PROMPT> Determine how many lines of the records include "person", and answer with the number alone.

** SOURCE MATERIAL follows **

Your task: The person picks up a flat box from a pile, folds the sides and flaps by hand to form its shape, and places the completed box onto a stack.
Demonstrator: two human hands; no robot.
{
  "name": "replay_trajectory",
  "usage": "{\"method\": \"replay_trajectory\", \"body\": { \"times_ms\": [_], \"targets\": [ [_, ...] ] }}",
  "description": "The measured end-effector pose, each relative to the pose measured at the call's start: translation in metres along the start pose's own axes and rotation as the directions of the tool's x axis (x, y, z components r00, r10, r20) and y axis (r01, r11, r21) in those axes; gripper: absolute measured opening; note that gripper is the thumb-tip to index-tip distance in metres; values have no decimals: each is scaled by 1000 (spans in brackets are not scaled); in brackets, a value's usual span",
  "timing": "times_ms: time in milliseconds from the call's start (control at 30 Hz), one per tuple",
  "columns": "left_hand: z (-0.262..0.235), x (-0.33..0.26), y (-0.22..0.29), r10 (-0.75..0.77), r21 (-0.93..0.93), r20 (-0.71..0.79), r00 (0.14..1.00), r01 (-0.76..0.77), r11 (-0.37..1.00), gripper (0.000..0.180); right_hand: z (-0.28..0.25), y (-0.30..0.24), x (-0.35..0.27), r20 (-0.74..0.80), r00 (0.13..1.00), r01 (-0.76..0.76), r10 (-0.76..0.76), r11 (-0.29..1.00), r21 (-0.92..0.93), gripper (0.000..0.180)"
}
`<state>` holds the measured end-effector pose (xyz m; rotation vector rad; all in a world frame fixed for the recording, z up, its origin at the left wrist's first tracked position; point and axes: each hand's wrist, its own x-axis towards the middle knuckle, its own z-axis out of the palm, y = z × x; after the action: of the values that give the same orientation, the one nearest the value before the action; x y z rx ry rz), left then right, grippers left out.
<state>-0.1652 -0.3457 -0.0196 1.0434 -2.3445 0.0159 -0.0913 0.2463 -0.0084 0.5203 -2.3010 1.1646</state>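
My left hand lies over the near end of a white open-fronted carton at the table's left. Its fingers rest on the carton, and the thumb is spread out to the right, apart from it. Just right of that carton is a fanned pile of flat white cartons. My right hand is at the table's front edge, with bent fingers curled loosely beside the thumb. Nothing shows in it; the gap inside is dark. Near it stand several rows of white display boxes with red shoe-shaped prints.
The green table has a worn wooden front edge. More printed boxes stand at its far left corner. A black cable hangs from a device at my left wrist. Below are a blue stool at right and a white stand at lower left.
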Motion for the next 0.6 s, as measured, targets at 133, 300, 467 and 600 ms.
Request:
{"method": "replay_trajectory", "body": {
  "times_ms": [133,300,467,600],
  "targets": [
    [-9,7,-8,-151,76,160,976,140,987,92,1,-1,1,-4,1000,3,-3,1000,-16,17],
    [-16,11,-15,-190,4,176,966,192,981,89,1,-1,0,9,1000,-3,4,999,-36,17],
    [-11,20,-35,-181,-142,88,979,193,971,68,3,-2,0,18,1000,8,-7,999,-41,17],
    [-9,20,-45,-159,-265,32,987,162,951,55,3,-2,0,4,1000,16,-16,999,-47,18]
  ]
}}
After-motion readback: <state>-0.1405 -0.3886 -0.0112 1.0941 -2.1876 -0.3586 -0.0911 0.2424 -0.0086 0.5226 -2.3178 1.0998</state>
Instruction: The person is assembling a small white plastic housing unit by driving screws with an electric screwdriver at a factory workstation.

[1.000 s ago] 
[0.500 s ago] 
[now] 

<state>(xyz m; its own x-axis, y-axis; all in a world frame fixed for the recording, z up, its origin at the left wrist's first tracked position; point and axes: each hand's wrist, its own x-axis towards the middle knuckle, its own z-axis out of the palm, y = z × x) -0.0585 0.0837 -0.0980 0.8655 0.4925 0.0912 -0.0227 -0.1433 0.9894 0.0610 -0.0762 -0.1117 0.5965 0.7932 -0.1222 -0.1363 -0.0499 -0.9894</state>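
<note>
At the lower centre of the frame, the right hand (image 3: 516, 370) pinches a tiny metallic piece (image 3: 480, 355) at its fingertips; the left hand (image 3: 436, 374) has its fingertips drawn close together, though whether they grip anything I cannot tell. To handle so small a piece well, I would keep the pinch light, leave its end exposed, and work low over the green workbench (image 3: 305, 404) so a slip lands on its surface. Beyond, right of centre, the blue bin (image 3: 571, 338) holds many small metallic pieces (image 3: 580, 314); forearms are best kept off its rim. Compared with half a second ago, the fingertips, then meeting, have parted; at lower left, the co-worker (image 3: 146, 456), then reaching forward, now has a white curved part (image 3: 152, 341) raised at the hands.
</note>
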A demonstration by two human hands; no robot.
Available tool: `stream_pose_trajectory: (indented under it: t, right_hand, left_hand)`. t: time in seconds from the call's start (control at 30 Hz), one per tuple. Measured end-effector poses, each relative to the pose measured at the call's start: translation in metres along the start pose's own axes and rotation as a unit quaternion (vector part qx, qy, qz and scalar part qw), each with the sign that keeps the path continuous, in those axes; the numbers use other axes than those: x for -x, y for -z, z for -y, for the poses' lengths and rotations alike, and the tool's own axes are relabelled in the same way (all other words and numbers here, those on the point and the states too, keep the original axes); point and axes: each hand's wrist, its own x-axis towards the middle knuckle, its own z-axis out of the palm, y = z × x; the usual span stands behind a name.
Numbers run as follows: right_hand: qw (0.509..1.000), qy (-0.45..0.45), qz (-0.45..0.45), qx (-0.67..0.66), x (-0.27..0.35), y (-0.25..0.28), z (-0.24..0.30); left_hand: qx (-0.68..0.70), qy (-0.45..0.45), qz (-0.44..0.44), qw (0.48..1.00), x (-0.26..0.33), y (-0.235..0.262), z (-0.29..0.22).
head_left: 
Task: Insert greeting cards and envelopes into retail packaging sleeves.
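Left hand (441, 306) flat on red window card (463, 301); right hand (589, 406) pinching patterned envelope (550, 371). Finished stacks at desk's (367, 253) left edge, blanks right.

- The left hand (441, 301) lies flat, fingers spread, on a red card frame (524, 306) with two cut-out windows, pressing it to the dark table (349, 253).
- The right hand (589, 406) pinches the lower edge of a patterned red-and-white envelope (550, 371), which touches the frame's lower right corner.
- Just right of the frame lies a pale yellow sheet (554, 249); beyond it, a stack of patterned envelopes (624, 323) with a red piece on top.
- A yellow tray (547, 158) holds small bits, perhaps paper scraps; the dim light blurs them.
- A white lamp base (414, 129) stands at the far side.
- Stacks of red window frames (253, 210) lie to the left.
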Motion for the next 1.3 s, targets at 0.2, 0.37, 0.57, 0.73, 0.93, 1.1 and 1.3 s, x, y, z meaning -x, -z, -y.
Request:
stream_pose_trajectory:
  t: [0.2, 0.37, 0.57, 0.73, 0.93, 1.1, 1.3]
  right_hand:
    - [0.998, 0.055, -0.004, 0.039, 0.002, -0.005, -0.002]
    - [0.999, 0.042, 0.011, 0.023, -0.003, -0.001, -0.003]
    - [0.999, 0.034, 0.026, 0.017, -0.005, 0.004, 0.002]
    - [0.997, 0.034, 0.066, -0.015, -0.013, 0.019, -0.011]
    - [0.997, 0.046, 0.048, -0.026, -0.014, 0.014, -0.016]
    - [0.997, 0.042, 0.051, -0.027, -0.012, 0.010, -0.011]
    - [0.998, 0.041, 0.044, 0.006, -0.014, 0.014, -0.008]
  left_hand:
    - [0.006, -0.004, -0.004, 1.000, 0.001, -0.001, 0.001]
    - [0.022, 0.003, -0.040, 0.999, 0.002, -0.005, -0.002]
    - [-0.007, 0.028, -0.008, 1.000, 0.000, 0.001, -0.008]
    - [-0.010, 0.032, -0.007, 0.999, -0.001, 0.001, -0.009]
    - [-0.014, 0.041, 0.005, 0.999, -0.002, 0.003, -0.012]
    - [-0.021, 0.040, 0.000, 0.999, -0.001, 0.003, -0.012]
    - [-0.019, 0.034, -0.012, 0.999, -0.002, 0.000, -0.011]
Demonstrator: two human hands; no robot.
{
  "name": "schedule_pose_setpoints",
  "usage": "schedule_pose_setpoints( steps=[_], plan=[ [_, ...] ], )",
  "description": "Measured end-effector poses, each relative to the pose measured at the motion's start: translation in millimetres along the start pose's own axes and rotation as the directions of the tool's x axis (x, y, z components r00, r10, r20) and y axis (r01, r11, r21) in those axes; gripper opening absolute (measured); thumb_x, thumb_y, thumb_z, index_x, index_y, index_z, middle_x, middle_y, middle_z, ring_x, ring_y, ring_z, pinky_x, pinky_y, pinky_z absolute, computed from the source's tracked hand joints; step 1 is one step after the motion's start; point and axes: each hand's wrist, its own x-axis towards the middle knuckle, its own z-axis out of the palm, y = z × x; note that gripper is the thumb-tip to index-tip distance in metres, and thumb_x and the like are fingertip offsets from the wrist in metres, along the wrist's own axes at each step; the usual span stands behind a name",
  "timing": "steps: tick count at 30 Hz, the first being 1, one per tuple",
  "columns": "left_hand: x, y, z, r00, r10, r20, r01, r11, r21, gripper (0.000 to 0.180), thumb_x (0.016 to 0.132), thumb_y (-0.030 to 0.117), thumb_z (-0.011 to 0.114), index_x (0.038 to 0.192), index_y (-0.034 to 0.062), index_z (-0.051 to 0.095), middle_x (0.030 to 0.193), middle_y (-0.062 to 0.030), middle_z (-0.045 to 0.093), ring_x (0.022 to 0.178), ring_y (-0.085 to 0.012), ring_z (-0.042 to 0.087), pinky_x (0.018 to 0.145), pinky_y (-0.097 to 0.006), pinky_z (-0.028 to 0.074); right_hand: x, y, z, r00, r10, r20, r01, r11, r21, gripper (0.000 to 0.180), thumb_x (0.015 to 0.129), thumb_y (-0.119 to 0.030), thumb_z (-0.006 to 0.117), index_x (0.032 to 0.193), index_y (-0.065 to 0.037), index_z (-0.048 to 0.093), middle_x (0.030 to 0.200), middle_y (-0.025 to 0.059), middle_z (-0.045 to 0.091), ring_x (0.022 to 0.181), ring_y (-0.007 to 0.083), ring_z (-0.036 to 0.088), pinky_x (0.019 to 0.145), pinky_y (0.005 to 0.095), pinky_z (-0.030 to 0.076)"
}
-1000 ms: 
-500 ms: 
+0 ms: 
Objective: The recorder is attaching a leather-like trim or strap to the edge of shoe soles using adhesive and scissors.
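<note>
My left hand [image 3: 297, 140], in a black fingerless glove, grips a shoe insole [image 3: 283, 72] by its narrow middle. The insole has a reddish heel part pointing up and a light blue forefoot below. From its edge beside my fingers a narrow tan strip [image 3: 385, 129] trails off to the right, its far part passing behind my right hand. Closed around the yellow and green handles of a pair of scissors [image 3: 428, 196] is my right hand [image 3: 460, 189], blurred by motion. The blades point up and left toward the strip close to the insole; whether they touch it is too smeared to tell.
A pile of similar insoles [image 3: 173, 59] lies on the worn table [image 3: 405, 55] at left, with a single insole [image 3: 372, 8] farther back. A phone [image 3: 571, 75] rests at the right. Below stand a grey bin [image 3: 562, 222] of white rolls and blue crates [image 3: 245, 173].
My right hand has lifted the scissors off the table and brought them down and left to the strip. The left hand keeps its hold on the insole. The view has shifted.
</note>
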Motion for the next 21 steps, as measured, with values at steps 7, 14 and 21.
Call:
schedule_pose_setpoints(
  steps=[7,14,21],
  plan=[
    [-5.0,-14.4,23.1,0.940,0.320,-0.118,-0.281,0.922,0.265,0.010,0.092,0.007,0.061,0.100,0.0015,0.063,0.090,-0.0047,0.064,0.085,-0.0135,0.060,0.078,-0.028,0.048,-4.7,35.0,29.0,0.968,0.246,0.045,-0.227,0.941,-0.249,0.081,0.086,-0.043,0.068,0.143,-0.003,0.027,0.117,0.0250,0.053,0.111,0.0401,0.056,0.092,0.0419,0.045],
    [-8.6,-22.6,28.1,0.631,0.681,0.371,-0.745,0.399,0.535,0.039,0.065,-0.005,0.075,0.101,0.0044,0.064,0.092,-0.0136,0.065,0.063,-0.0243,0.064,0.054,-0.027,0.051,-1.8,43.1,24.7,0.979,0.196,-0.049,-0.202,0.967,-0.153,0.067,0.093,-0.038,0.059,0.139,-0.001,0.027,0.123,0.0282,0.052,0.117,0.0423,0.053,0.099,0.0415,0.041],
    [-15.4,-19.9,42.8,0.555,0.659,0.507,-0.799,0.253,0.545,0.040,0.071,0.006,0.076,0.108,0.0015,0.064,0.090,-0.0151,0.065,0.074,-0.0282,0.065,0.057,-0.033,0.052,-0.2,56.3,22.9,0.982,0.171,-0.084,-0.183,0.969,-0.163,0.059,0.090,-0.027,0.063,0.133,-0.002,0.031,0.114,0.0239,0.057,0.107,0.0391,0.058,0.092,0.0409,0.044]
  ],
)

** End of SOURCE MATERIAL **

WRITTEN SOLUTION> 2